Fatania Kavi, Frood Russell, Mistry Hitesh, Short Susan C, O'Connor James, Scarsbrook Andrew F, Currie Stuart
Department of Radiology, Leeds Teaching Hospitals NHS Trust, England, UK.
Leeds Institute of Medical Research, University of Leeds, Leeds, UK.
Eur Radiol. 2025 Jun;35(6):3354-3366. doi: 10.1007/s00330-024-11168-7. Epub 2024 Nov 28.
To assess the effect of different intensity standardisation techniques (ISTs) and ComBat batch sizes on radiomics survival model performance and stability in a heterogenous, multi-centre cohort of patients with glioblastoma (GBM).
Multi-centre pre-operative MRI acquired between 2014 and 2020 in patients with IDH-wildtype unifocal WHO grade 4 GBM were retrospectively evaluated. WhiteStripe (WS), Nyul histogram matching (HM), and Z-score (ZS) ISTs were applied before radiomic feature (RF) extraction. RFs were realigned using ComBat and minimum batch size (MBS) of 5, 10, or 15 patients. Cox proportional hazards models for overall survival (OS) prediction were produced using five different selection strategies and the impact of IST and MBS was evaluated using bootstrapping. Calibration, discrimination, relative explained variation, and model fit were assessed. Instability was evaluated using 95% confidence intervals (95% CIs), feature selection frequency and calibration curves across the bootstrap resamples.
One hundred ninety-five patients were included. Median OS = 13 (95% CI: 12-14) months. Twelve to fourteen unique MRI protocols were used per MRI sequence. HM and WS produced the highest relative increase in model discrimination, explained variation and model fit but IST choice did not greatly impact on stability, nor calibration. Larger ComBat batches improved discrimination, model fit, and explained variation but higher MBS (reduced sample size) reduced stability (across all performance metrics) and reduced calibration accuracy.

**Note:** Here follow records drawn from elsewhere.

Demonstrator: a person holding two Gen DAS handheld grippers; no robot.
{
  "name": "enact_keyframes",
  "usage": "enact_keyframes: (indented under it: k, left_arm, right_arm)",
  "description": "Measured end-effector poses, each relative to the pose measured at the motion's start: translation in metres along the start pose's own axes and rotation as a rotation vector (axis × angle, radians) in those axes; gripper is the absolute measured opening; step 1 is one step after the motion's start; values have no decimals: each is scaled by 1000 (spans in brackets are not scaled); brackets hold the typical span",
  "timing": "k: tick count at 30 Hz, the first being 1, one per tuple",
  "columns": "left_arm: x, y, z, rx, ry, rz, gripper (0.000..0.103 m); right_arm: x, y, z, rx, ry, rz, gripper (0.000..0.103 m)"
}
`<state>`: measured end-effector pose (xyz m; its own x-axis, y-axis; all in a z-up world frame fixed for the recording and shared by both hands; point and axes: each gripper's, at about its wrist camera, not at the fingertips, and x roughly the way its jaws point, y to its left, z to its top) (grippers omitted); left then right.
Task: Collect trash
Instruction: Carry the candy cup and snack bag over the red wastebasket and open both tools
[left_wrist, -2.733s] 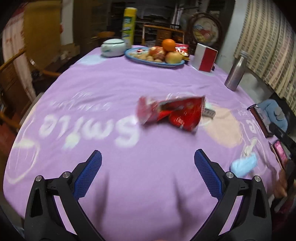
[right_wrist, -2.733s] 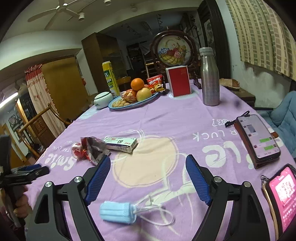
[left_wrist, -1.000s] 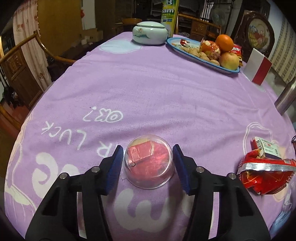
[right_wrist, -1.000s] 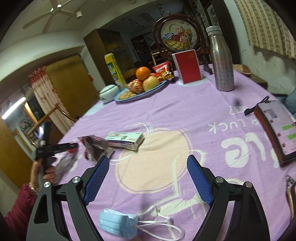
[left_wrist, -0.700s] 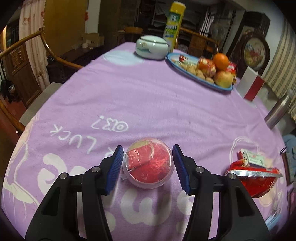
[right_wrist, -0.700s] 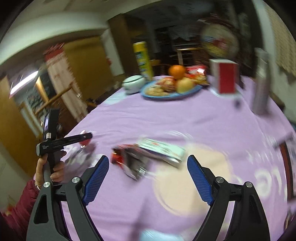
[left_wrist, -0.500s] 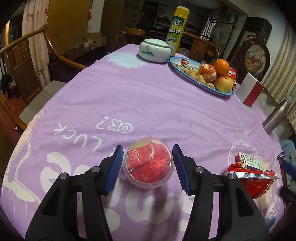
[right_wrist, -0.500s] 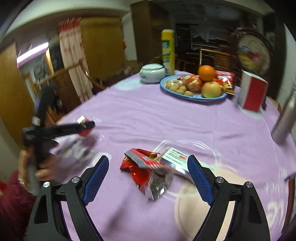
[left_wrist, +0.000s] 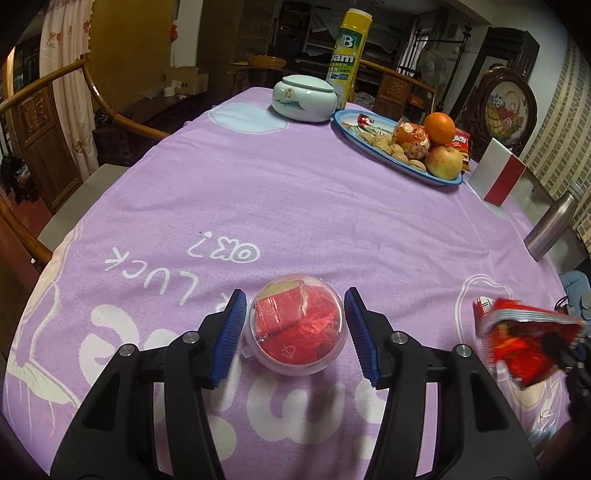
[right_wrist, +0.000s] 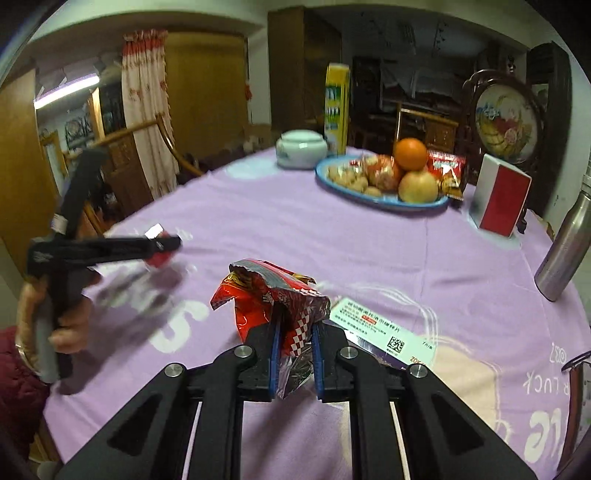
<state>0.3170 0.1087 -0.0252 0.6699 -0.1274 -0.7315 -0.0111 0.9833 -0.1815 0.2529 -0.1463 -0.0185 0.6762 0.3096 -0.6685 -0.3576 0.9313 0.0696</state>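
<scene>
While the left wrist view looks down the purple tablecloth (left_wrist: 295, 192), we see our left gripper (left_wrist: 295, 334) clamped on a clear round container (left_wrist: 297, 328) stuffed with red wrappers, one blue pad on each side of its widest part. We judge it light but hard and smooth, so it could squirt out of a careless squeeze; across the middle is the right place to hold it. The gripper points forward and down at the cloth, and whether the container touches the cloth we cannot tell. At the right edge a red snack bag (left_wrist: 524, 343) shows blurred.

In the right wrist view, our right gripper (right_wrist: 294, 354) is pinched together on that red snack bag (right_wrist: 273, 299), biting its crumpled lower edge while the torn mouth stands up above the cloth. We judge the foil feather-light, limp and slick, best held by a bunched fold as here. A white medicine box (right_wrist: 380, 332) lies just beside it. The left hand (right_wrist: 55, 317) grips its tool upright at the left.
</scene>
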Motion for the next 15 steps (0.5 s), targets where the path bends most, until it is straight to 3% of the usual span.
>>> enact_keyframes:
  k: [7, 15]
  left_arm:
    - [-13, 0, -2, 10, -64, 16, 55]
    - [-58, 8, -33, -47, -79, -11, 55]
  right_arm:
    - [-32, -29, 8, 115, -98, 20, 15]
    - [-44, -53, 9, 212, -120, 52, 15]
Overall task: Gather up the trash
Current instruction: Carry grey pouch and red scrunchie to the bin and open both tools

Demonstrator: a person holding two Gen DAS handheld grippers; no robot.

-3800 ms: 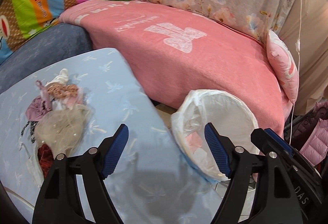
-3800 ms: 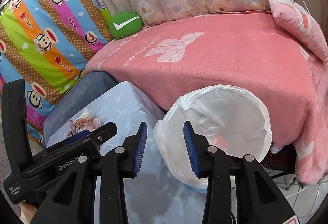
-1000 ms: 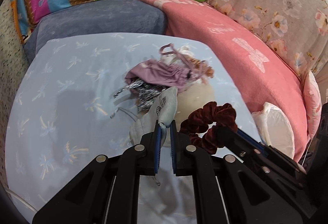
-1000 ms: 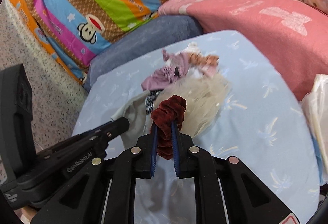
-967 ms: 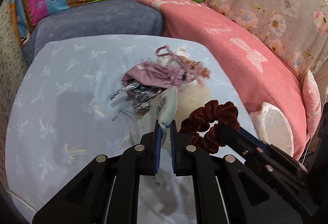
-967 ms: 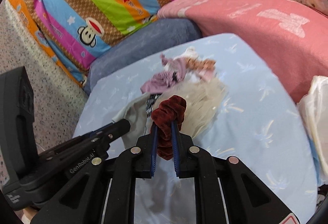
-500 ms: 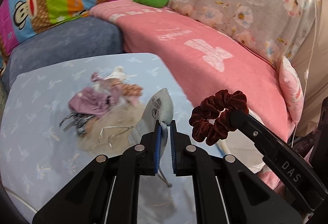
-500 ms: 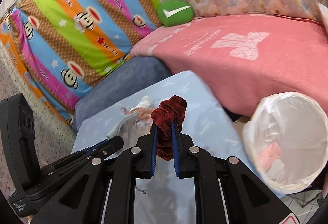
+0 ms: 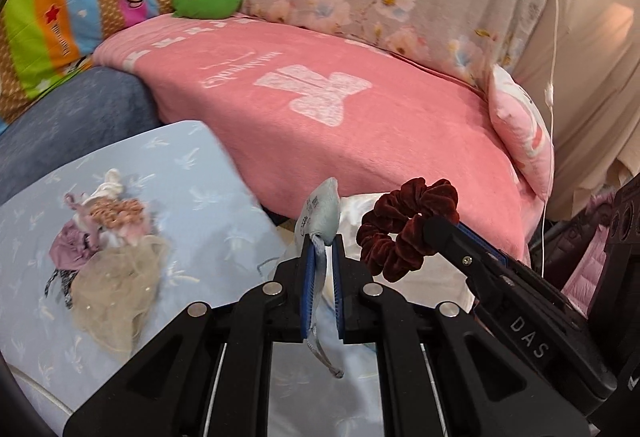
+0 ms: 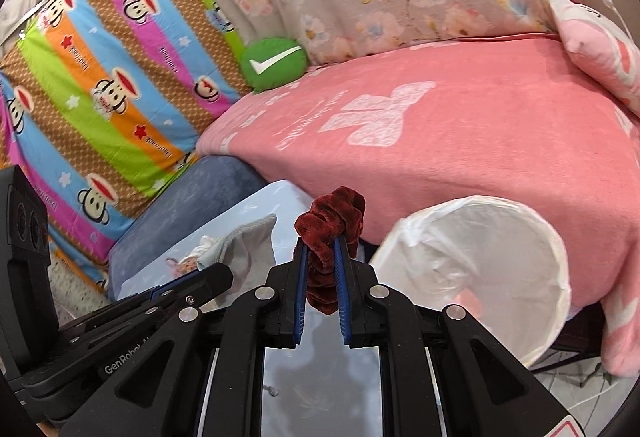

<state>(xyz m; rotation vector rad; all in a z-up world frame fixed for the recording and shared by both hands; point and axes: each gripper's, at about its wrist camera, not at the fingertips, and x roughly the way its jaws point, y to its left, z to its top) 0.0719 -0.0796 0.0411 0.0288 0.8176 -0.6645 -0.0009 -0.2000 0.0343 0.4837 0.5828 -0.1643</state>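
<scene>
Beside the pink-blanketed sofa (image 10: 460, 141), your left gripper (image 9: 320, 257) pinches a grey face mask (image 9: 320, 209) and your right gripper (image 10: 320, 257) a maroon velvet scrunchie (image 10: 332, 221); carry both over the white-lined bin (image 10: 480, 269) ahead-right, then release.

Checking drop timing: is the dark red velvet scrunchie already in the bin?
Not in. The dark red velvet scrunchie is pinched in the right claw, left of the white-lined bin.

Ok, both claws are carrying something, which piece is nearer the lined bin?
The dark red scrunchie in the right claw. It sits just left of the white-lined bin, while the grey face mask in the left claw hangs further left, over the blue table.
</scene>
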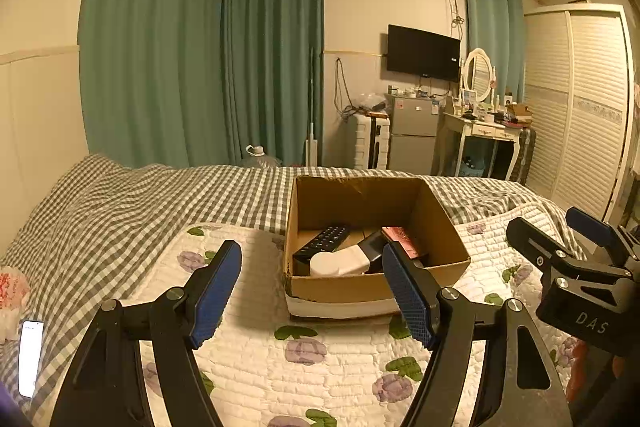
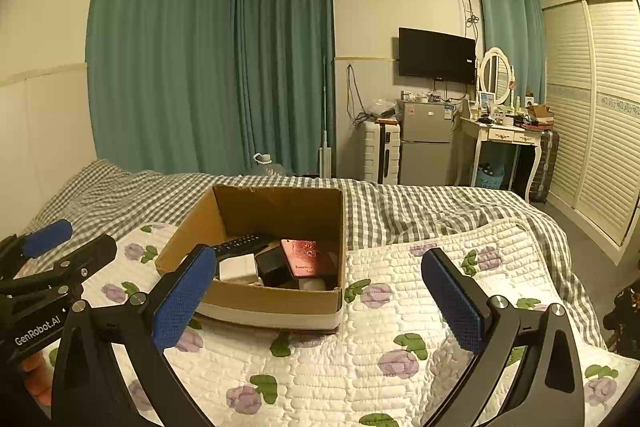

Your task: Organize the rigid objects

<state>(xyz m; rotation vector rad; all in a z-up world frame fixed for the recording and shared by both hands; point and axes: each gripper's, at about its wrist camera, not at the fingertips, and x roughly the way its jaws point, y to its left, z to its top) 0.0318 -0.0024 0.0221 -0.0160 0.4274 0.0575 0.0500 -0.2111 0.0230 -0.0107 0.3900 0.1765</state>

Heterogenous, real-world GBM data poses a challenge to the reproducibility of radiomics. ComBat generally improved model performance as MBS increased but reduced stability and calibration. HM and WS tended to improve model performance.
Question ComBat harmonisation of RFs and intensity standardisation of MRI have not been thoroughly evaluated in multicentre, heterogeneous GBM data. Findings The addition of ComBat and ISTs can improve discrimination, relative model fit, and explained variance but degrades the calibration and stability of survival models. Clinical relevance Radiomics risk prediction models in real-world, multicentre contexts could be improved by ComBat and ISTs, however, this degrades calibration and prediction stability and this must be thoroughly investigated before patients can be accurately separated into different risk groups.
评估不同强度标准化技术(IST)和ComBat批次大小对胶质母细胞瘤(GBM)异质性多中心队列中放射组学生存模型性能和稳定性的影响。
回顾性评估2014年至2020年间为异柠檬酸脱氢酶(IDH)野生型单灶性世界卫生组织4级GBM患者采集的多中心术前磁共振成像(MRI)。在提取放射组学特征(RF)之前应用WhiteStripe(WS)、纽尔直方图匹配(HM)和Z分数(ZS)IST。使用ComBat和5、10或15名患者的最小批次大小(MBS)对RF进行重新调整。使用五种不同的选择策略生成用于总体生存(OS)预测的Cox比例风险模型,并使用自抽样评估IST和MBS的影响。评估校准、区分度、相对解释变异和模型拟合。使用95%置信区间(95%CI)、特征选择频率和自抽样重采样的校准曲线评估不稳定性。
纳入195例患者。中位OS = 13(95%CI:12 - 14)个月。每个MRI序列使用12至14种独特的MRI方案。HM和WS使模型区分度、解释变异和模型拟合的相对增加最高,但IST的选择对稳定性和校准影响不大。更大的ComBat批次改善了区分度、模型拟合和解释变异,但更高的MBS(样本量减少)降低了稳定性(在所有性能指标方面)并降低了校准准确性。
异质性的真实世界GBM数据对放射组学的可重复性构成挑战。随着MBS增加,ComBat通常会改善模型性能,但会降低稳定性和校准。HM和WS倾向于改善模型性能。
问题在多中心、异质性GBM数据中,尚未对RF的ComBat归一化和MRI的强度标准化进行全面评估。发现添加ComBat和IST可以改善区分度、相对模型拟合和解释方差,但会降低生存模型的校准和稳定性。临床意义在真实世界的多中心背景下,ComBat和IST可以改善放射组学风险预测模型,然而,这会降低校准和预测稳定性,在能够准确地将患者分为不同风险组之前,必须对此进行全面研究。